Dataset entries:
_ _ _

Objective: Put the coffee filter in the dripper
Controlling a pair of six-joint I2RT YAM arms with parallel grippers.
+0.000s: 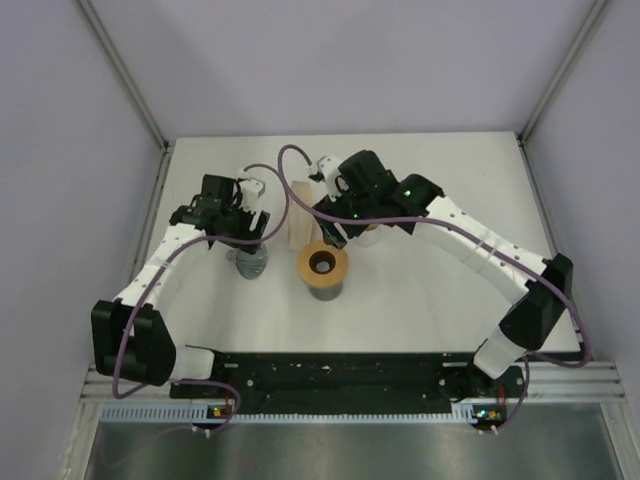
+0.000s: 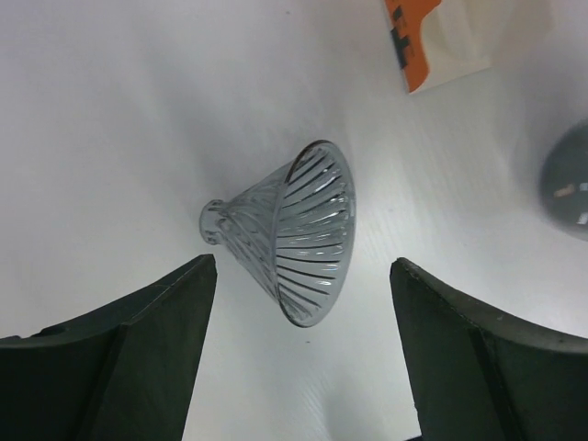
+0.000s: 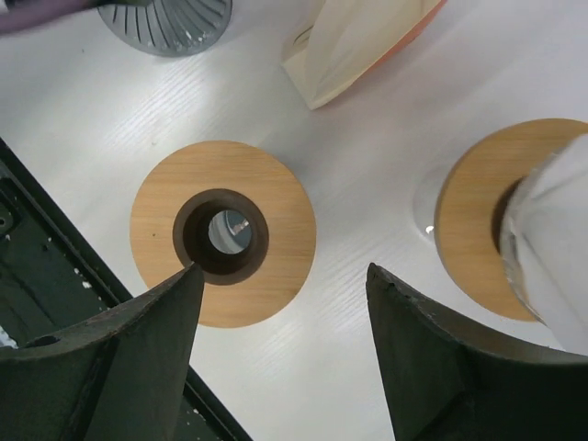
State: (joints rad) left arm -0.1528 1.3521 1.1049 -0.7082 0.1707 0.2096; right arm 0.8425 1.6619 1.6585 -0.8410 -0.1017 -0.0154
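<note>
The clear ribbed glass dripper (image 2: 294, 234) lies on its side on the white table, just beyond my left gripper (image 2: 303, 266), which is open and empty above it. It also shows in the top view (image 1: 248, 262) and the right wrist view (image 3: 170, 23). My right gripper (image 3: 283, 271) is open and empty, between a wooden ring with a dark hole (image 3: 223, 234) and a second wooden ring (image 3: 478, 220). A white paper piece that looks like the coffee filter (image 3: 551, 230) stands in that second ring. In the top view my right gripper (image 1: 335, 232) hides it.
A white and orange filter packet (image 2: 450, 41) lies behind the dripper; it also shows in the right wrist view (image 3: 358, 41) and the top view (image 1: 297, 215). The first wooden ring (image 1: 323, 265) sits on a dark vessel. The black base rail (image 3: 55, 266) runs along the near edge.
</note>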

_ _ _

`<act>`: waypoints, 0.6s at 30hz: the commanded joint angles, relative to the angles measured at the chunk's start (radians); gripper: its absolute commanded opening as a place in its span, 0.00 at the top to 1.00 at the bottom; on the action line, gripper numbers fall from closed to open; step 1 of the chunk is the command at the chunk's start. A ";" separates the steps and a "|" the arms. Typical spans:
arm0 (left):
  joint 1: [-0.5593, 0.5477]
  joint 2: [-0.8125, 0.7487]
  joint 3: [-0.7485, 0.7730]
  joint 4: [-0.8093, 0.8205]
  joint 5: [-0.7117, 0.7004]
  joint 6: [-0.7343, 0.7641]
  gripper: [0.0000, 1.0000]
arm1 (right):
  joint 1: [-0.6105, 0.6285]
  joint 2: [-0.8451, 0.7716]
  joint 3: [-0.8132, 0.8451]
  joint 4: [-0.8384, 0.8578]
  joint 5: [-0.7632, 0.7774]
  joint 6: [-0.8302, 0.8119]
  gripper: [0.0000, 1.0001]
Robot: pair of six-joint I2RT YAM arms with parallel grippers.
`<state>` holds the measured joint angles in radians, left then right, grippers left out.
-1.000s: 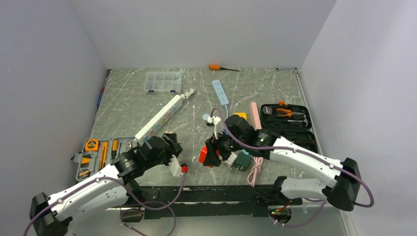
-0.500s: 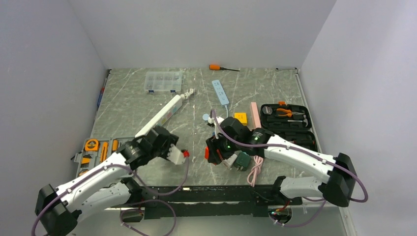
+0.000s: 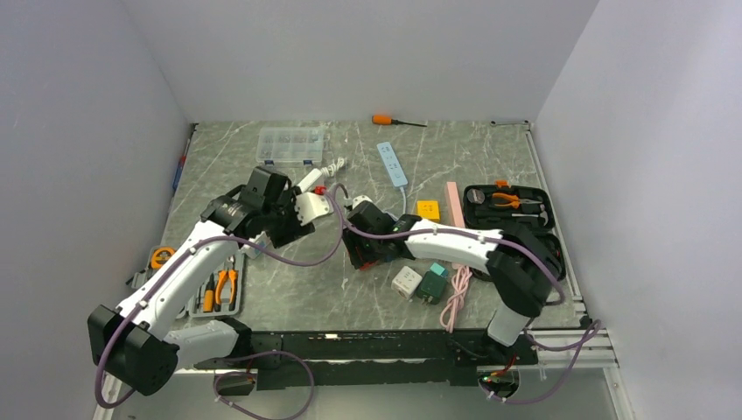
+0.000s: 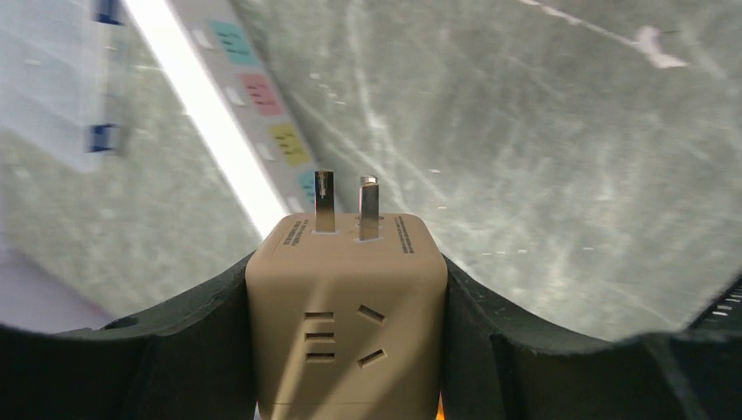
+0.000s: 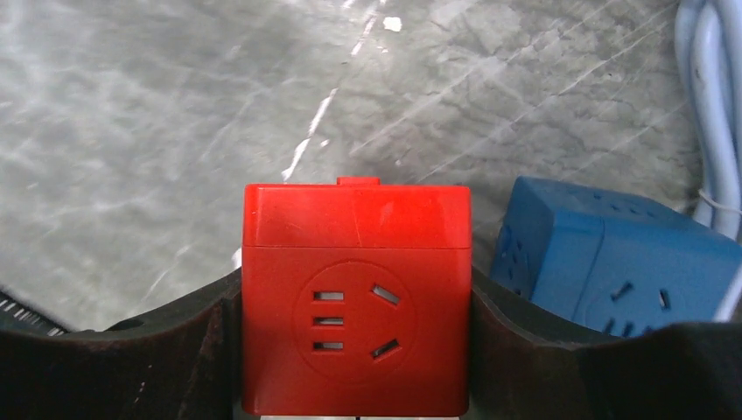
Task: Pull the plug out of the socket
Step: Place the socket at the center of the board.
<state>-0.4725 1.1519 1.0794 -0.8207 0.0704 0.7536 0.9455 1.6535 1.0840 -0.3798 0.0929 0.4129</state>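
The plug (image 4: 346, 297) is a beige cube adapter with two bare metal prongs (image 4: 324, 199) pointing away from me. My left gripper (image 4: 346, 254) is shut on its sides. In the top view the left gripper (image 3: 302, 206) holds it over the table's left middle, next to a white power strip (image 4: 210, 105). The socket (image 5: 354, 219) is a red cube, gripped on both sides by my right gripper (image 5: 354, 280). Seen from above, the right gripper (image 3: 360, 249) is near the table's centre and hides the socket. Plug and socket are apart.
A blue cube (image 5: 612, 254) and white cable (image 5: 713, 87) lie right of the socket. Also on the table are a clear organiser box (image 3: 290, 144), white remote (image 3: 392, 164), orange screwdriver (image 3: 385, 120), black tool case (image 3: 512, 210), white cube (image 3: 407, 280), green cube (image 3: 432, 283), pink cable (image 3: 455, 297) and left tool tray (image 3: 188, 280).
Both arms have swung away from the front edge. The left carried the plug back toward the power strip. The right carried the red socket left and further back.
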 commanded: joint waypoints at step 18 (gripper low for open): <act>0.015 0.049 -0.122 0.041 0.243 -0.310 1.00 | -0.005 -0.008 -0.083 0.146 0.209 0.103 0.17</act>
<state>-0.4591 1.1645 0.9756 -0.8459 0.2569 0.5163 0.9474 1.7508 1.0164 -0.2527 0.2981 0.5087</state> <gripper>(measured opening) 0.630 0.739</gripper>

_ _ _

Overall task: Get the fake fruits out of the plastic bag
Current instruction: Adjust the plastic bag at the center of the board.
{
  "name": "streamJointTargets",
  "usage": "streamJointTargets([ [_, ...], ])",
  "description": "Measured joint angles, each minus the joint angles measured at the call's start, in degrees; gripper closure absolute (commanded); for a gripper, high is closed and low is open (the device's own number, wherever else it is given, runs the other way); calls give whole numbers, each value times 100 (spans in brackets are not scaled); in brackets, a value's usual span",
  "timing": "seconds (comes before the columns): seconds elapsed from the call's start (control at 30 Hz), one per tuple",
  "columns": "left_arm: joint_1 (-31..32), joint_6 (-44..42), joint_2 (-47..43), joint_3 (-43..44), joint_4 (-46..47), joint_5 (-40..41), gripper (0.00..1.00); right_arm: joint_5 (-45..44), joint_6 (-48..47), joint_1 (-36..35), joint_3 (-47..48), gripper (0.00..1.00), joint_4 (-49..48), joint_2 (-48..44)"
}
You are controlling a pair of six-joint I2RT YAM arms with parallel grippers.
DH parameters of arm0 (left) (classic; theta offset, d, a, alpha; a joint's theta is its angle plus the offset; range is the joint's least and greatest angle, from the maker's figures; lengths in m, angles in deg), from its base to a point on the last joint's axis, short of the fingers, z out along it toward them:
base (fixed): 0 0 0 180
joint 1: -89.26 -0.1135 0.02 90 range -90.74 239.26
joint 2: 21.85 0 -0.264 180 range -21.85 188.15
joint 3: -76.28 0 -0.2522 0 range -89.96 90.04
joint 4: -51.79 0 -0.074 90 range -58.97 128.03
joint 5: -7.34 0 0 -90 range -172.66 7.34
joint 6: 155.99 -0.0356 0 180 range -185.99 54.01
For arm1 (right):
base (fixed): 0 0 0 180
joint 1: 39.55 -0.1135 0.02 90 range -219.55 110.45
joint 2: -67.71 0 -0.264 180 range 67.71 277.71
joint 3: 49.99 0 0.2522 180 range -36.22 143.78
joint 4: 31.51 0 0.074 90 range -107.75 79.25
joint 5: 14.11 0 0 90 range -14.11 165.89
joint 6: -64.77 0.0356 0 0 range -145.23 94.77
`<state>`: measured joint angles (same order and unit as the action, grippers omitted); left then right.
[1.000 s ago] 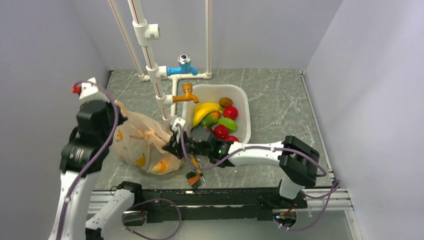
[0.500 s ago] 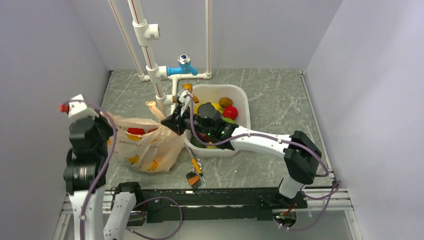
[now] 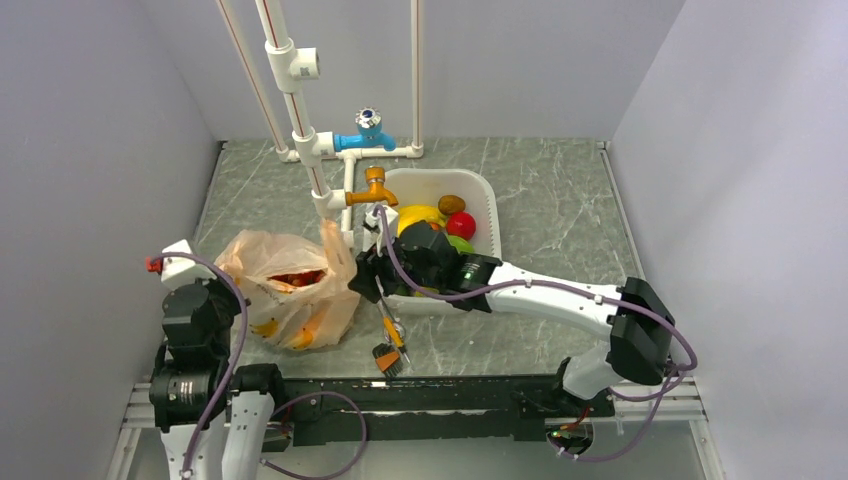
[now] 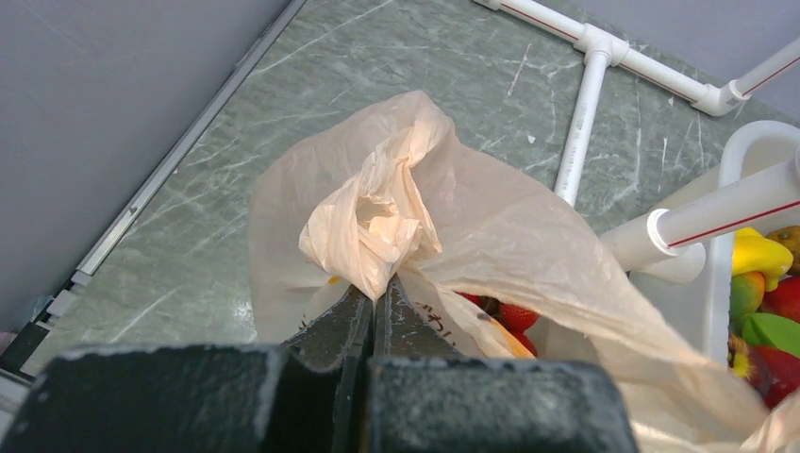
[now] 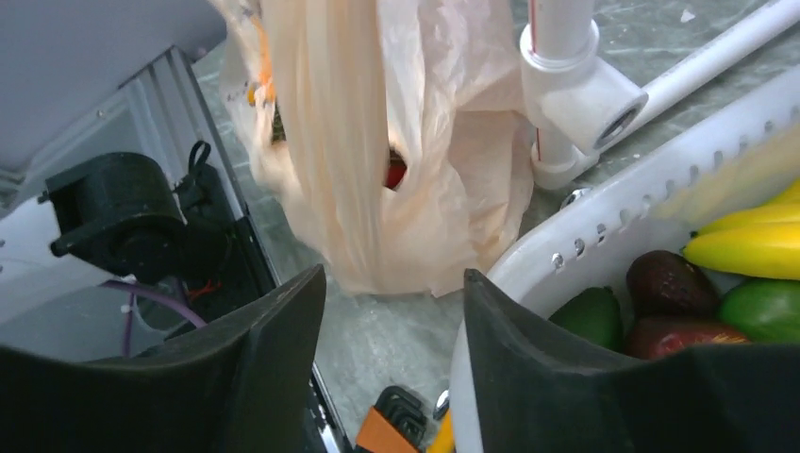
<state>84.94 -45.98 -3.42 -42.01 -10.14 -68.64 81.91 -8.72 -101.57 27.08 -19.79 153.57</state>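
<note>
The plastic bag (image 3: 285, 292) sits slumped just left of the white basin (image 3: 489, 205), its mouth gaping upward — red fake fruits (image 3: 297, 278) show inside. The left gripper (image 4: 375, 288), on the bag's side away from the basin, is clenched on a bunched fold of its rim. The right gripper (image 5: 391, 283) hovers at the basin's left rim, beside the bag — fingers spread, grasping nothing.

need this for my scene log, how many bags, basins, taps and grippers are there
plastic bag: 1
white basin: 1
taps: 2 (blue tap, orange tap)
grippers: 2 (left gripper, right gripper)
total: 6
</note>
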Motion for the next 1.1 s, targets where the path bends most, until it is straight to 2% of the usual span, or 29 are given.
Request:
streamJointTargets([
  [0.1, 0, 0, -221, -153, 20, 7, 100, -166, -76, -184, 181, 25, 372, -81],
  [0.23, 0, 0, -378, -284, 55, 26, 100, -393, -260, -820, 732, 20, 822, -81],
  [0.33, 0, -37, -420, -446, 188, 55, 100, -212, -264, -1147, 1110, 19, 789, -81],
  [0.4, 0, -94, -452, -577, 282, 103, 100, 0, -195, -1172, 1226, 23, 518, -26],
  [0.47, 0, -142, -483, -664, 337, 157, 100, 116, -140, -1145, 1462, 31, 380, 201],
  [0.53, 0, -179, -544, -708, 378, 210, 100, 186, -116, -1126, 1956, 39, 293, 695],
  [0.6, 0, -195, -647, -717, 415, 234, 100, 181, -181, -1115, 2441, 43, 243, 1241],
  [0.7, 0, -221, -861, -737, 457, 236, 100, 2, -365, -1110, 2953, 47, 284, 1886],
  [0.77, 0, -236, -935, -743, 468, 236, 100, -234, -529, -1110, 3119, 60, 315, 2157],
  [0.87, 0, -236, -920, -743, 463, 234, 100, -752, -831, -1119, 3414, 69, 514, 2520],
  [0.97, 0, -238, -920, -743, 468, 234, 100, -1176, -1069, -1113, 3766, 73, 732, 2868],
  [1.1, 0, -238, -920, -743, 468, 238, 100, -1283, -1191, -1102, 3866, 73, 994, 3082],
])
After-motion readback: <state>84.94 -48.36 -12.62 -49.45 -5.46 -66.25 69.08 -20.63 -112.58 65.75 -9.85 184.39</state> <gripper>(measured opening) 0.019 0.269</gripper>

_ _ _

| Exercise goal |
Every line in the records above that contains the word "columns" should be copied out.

| Finished task |
  "timing": "seconds (comes before the columns): seconds elapsed from the call's start (control at 30 Hz), one per tuple",
  "columns": "left_arm: joint_1 (-31..32), joint_6 (-44..42), joint_2 (-47..43), joint_3 (-43..44), joint_4 (-46..47), joint_5 (-40..41), gripper (0.00..1.00); right_arm: joint_5 (-45..44), joint_6 (-48..47), joint_1 (-36..35), joint_3 (-47..48), gripper (0.00..1.00), joint_4 (-49..48), joint_2 (-48..44)"

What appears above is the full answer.